I'm working with Python/numpy/scipy to write a small ray tracer. Surfaces are modelled as two-dimensional functions giving a height above a normal plane. I reduced the problem of finding the point of intersection between ray and surface to finding the root of a function with one variable. The functions are continuous and continuously differentiable.
Is there a way to do this more efficiently than simply looping over all the functions, using scipy root finders (and maybe using multiple processes)?
Edit: The functions are the difference between a linear function representing the ray and the surface function, constrained to a plane of intersection.
The following example shows calculating the roots for 1 million copies of the function x**(a+1) - b (all with different a and b) in parallel using the bisection method. Takes about ~12 seconds here.
import numpy
def F(x, a, b):
return numpy.power(x, a+1.0) - b
N = 1000000
a = numpy.random.rand(N)
b = numpy.random.rand(N)
x0 = numpy.zeros(N)
x1 = numpy.ones(N) * 1000.0
max_step = 100
for step in range(max_step):
x_mid = (x0 + x1)/2.0
F0 = F(x0, a, b)
F1 = F(x1, a, b)
F_mid = F(x_mid, a, b)
x0 = numpy.where( numpy.sign(F_mid) == numpy.sign(F0), x_mid, x0 )

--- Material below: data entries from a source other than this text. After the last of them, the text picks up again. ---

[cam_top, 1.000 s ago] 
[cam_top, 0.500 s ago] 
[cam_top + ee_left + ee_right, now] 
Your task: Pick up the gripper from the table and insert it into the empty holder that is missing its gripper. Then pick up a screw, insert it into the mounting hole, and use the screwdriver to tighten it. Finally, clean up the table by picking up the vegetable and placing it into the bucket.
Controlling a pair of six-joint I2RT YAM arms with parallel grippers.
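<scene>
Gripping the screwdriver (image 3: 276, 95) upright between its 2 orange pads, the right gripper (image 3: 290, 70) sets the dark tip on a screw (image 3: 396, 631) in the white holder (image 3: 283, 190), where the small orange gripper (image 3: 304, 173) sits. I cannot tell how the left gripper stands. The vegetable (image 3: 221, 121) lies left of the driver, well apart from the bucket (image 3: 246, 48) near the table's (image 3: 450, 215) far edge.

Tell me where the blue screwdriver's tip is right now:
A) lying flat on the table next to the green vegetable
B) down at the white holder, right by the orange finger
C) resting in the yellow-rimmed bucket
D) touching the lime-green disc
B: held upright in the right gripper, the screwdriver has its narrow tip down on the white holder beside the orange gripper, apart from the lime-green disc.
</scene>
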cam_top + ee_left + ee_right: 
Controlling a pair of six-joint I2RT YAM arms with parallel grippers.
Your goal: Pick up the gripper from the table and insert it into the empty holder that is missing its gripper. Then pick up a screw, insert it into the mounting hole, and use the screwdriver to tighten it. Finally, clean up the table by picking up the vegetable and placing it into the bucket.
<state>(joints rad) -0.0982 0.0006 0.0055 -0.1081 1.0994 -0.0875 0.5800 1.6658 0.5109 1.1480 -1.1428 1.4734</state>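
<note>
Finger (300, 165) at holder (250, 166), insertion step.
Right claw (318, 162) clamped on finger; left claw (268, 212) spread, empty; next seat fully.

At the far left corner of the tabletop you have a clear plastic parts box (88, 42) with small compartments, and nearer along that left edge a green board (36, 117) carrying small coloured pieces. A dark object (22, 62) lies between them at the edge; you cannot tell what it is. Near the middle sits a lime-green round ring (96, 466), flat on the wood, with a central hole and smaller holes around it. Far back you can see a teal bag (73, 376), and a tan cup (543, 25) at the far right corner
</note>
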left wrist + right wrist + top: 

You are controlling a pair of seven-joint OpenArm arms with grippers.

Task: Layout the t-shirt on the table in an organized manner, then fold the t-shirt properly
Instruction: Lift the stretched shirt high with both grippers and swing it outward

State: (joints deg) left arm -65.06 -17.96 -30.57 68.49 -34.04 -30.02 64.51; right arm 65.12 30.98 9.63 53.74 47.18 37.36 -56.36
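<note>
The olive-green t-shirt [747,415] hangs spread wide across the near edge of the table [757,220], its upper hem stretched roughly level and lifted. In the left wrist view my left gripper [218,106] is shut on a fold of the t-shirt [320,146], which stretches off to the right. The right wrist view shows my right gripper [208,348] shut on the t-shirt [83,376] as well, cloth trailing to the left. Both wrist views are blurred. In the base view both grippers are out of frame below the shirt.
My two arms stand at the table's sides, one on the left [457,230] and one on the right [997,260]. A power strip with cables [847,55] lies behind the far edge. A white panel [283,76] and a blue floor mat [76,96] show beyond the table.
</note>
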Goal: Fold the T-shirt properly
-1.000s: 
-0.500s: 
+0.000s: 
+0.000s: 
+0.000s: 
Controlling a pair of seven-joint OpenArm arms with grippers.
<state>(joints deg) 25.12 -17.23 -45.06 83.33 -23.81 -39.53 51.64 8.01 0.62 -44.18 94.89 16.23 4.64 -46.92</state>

x1 = numpy.where( numpy.sign(F_mid) == numpy.sign(F1), x_mid, x1 )
error_max = numpy.amax(numpy.abs(x1 - x0))
print "step=%d error max=%f" % (step, error_max)
if error_max < 1e-6: break
The basic idea is to simply run all the usual steps of a root finder in parallel on a vector of variables, using a function that can be evaluated on a vector of variables and equivalent vector(s) of parameters that define the individual component functions. Conditionals are replaced with a combination of masks and numpy.where(). This can continue until all roots have been found to the required precision, or alternately until enough roots have been found that it is worth to remove them from the problem and continue with a smaller problem that excludes those roots.
The functions I chose to solve are arbitrary, but it helps if the functions are well-behaved; in this case all functions in the family are monotonic and have exactly one positive root. Additionally, for the bisection method we need guesses for the variable that give different signs of the function, and those happen to be quite easy to come up with here as well (the initial values of x0 and x1).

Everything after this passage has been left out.